Work instructions:
Find the word "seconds" in the data. Return every line where it appears.

━━ Given material ━━

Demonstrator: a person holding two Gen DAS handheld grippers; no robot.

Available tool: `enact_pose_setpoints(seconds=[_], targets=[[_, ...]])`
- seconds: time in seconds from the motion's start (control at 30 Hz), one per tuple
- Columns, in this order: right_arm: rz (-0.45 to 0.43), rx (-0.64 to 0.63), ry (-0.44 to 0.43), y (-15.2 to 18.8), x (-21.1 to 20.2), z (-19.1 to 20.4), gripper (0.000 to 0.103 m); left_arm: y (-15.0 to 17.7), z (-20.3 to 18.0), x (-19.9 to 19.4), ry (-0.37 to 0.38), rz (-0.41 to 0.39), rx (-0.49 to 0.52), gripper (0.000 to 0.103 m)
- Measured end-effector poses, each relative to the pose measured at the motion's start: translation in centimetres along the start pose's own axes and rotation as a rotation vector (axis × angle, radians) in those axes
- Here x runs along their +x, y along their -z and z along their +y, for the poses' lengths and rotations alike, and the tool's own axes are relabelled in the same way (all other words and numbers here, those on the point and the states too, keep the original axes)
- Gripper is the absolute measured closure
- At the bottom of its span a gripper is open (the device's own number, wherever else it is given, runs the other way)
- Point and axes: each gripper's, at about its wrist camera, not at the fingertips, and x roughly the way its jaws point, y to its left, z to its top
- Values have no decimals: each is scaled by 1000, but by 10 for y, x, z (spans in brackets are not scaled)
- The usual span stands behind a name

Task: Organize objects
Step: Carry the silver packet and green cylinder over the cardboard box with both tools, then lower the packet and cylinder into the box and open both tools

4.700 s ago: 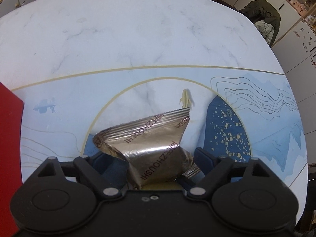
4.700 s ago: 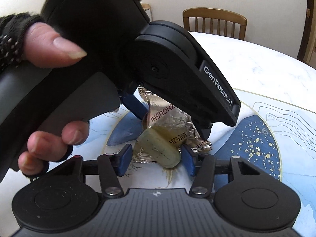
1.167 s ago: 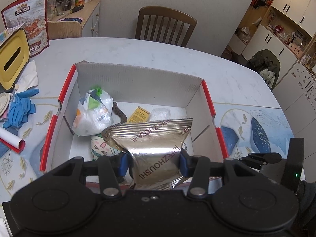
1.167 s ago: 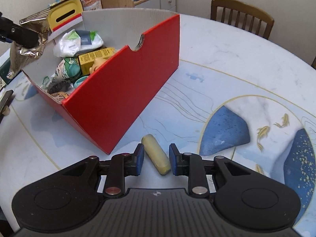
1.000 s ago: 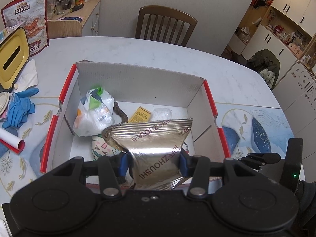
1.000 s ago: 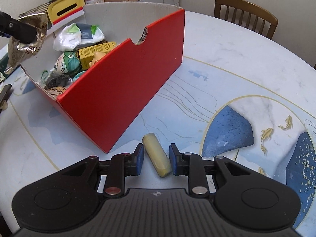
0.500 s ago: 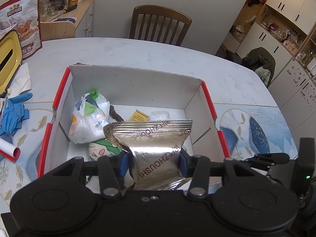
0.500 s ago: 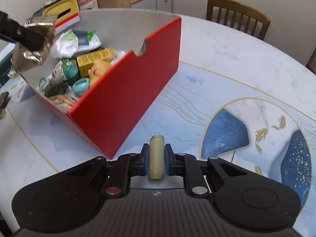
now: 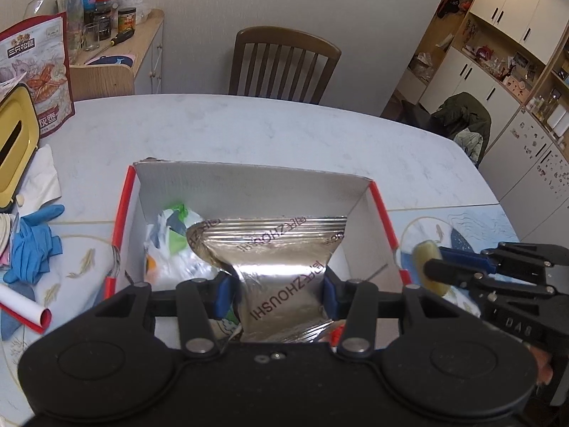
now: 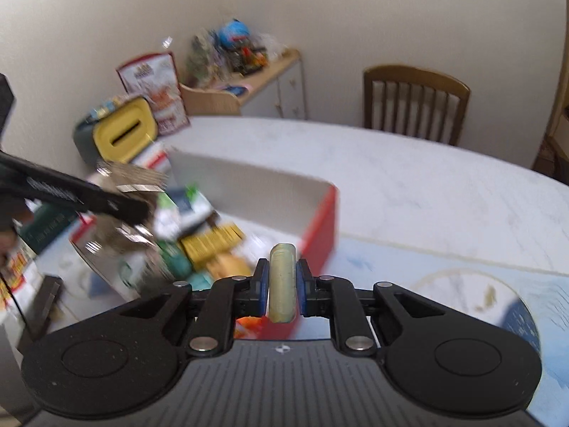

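Marble-print tabletop (image 9: pixel 284 131), red box (image 9: pixel 382 210) centred. Left hand-held gripper (image 9: pixel 275 293) clamps foil pouch (image 9: pixel 270 249) reading "ERZHOUSHI" above box. Right hand-held gripper (image 10: pixel 282 284) pinches pale-yellow capsule (image 10: pixel 282 277) beside box's right wall.

Between the left tool's (image 9: pixel 275 293) blue pads, a crinkled foil pouch (image 9: pixel 281 267) is gleaming like metal. Beyond it, the cardboard box (image 9: pixel 249 185) is showing matt grey inside, glossy red outside. The pale cylinder (image 10: pixel 282 283) in the right tool (image 10: pixel 282 290) is looking waxy and dull. The tabletop (image 9: pixel 266 131) is shining smooth, marble-patterned.
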Motion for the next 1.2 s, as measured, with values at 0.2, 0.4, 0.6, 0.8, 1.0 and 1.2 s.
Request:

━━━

Exercise answer:
Available tool: `enact_pose_setpoints(seconds=[_], targets=[[_, ...]])`
- seconds: time in seconds from the motion's start (control at 30 Hz), one per tuple

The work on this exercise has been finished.